Image Quality and Framebuffer Analysis for Available/release build Games *Read the first post*

what is the AA and res of portal 2 for the PC shot? Looks like theres more white dots / shimmering on the left than PS3 MLAA hehehehe
 
question, are the special effects in the 360 low res like the PS3? If it is then this must be one of the best UE3 game yet. Almost 1:1?
 
question, are the special effects in the 360 low res like the PS3? If it is then this must be one of the best UE3 game yet. Almost 1:1?

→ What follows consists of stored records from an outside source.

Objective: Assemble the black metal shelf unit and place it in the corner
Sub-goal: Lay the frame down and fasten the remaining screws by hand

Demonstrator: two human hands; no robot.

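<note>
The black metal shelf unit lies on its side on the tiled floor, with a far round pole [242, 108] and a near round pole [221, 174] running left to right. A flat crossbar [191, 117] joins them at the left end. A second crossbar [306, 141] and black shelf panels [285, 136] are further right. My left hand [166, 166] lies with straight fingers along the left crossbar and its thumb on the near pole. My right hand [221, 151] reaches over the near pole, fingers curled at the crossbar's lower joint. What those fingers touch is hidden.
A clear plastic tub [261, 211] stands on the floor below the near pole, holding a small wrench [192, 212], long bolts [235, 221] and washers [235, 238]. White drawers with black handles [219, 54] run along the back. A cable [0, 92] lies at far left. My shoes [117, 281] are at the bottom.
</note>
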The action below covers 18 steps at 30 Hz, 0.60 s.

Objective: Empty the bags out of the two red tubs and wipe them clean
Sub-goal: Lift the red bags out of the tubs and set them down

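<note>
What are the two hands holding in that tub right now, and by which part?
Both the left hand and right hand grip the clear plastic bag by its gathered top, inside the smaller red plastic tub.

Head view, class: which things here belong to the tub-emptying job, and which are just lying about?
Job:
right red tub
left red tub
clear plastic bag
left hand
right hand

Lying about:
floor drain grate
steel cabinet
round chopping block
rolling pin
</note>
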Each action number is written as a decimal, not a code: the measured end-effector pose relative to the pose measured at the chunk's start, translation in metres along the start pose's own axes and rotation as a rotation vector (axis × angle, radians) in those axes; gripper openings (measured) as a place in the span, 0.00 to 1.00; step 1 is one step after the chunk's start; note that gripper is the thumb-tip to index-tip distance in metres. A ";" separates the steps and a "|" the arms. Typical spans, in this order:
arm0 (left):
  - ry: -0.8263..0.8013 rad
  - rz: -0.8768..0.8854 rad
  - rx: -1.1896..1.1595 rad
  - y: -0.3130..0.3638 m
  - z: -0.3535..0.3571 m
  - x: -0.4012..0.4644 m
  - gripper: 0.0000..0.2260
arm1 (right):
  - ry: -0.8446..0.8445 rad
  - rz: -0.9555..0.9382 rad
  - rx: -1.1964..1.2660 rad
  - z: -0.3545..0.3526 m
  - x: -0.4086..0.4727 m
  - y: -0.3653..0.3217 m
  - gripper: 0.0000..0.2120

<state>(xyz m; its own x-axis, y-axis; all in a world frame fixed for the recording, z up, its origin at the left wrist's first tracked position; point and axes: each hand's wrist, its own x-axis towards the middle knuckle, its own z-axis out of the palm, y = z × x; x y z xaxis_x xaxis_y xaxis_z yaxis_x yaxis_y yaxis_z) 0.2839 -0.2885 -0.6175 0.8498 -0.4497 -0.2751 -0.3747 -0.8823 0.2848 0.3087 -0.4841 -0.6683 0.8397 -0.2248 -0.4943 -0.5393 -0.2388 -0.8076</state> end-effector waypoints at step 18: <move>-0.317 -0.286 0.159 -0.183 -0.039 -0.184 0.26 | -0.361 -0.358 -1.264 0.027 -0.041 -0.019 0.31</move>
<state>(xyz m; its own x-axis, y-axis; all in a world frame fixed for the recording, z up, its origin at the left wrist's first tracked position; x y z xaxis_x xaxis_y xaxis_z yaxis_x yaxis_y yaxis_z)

They appear to be full res. PS3 uses 1/2 x 1/2 with simple upscale. The only other difference I could tell was a difference in light scale for special effects/fireballs and the sort. It didn't seem to be a gamma issue.

hm... actually, one of the levels I've observed seems to be rendered at a lower resolution on PS3 - 680p (I could only check vertical res). Kind of interesting they bothered to tailor the specific level, though I'm unsure why the particular level would give them problems versus other ones, which are full res. I suppose the frame rate analysis ought to reveal a solid framerate.
 
Also dynamic range is higher on PS3 shot, with the window blinds overbrightened. That's not to say PS3 is HDR, but it's using a wider range of light. 360's light range is more compressed.
It's probably the capture, DF's shots don't show the same difference in colour range. Then again it's most notable on the big red buttons, and I can't find a comparison shot on DF for anything large and red.

EDIT: Nevermind, the same colour differences show up in the comparison vid though not mentioned in the DF article.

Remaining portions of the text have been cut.